There's a new sheriff in town. In a bloodless transfer of power, Kevin Warsh assumed the Fed Chair role from Jerome Powell and quickly put his stamp on things. A unanimous vote by the FOMC left the target rate unchanged at 3.5% to 3.75%. The statement shortened dramatically (130 words from 237 for those counting) and removed the easing bias as expected. The SEP, which didn’t include projections from the Chair, evolved in a hawkish manner. The press conference had a very different tone as well. The overarching themes as we saw it were “changes are a comin”, “just the facts ma’am”, "forward guidance is a thing of the past" (well at least “not well-suited to the current policy conjuncture”), “there's a task force for that”, and a commitment to deliver price stability. Taking the eraser to the Statement and removal of forward guidance provided a lead-in to potentially dramatic changes to how the Fed operates overall. To that end, Warsh announced the creation of five task forces that will take a "fresh look" at things and make recommendations for to move the “Fed forward”. Here is the
MAC Desk Fed Recap if you missed it.
There was a swift response to the changes with Treasury yields particularly at the front end of the curve moving sharply higher but notably the long end was pretty well contained (and is pulling back this morning). This from my perspective suggests that the market is giving the Chair a nod of credibility around his commitment to price stability. Keep in mind, there may also be some positioning dynamics at play here as well as yield steepener trades were very popular with his appointment, given his dovish rhetoric and expectations that he would shrink the Fed’s balance sheet. Equity markets sold off in response with major indices falling >1% giving back this week’s gains.

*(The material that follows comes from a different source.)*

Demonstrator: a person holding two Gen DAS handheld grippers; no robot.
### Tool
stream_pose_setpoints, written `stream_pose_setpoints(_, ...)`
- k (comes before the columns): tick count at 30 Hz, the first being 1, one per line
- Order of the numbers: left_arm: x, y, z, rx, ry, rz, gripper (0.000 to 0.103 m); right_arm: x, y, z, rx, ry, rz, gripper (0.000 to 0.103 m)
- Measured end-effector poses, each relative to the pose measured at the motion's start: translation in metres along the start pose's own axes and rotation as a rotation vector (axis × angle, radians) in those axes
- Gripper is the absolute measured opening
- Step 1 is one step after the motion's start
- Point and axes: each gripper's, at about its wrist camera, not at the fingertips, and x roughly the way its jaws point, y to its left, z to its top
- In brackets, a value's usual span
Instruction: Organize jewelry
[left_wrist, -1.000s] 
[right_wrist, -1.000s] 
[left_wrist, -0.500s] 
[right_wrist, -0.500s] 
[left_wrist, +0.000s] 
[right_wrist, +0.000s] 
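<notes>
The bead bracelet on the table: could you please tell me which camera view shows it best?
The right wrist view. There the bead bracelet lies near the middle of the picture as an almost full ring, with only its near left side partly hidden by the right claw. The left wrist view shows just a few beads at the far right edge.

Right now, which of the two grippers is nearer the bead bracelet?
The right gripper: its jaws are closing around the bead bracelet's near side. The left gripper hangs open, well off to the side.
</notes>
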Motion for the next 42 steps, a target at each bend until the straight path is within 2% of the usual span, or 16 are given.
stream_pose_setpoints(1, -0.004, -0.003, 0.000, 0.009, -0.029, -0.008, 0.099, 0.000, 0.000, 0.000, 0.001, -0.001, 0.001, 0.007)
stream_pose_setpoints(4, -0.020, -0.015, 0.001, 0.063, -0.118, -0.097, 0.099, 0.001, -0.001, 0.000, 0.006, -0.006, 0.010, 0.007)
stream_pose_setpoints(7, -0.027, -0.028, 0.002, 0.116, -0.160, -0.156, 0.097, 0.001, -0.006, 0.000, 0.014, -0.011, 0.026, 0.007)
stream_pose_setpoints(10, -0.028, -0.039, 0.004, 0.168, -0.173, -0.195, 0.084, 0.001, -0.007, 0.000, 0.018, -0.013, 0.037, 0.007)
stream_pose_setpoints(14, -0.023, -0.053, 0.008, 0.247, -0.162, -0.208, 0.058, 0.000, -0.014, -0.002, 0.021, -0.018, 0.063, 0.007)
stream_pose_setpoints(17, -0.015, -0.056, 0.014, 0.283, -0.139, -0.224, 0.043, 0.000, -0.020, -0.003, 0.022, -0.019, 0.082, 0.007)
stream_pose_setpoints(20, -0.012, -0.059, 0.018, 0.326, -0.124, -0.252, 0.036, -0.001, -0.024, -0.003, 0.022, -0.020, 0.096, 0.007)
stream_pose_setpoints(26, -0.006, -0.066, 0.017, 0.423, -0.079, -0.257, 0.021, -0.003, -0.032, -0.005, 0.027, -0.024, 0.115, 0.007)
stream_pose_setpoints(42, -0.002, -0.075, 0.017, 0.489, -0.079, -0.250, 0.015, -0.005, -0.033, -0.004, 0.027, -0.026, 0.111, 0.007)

As investors continue to digest yesterday’s meeting yields are pulling back with a continued flattening of the curve. The 2/10 spread is at 25bps the lowest level in over a year (see Chart below). Equity futures are bouncing back reversing a good portion of yesterday’s selloff with tech stocks leading to the upside. INTC is up nearly 10% in the pre-market on Trump’s social post that said Apple was working with the company to design and build its chips in America. Apple is also raising prices due to memory chip costs (DRAM +>5%). Accenture beat EPS estimates but is under pressure (>-10%) in the pre-market as bookings came in light. The company announced several cybersecurity acquisitions. Kroger is also down over 5% after its earnings.
This morning’s initial claims were inline with expectations at 226k while continuing claims ticked up over 1.8ml. Philly Fed was inline with expectations with new orders and employment moving higher. Prices paid increased but prices received ticked down. Treasuries didn’t react much to the data. The USD index is extending to the upside.
- US 2yr +0bps to 4.19%, 5yr -2bps to 4.24%, 10yr -4bps to 4.45%, 30yr -6bps to 4.87%
- USD index: +$0.63 to $100.50
European indices are mixed but near session highs. The FTSE 100 is underperforming falling ~1%. The BOE held rates as expected, as did Norway and Switzerland. In the UK energy and miners are lower as is exchange LSEG, which caught a downgrade. The Nikkei saw strong gains, closing up 1.7% and hitting 70K for the first time. Tech was strong (Softbank, Tokyo Electron +5%) and banks saw strong gains as well. In China Shanghai and Hang Seng Indexes were lower but other indices saw gains led by tech names in those. Hang Seng has fallen to its lowest level since last July with major components like Alibaba and Tencent lower.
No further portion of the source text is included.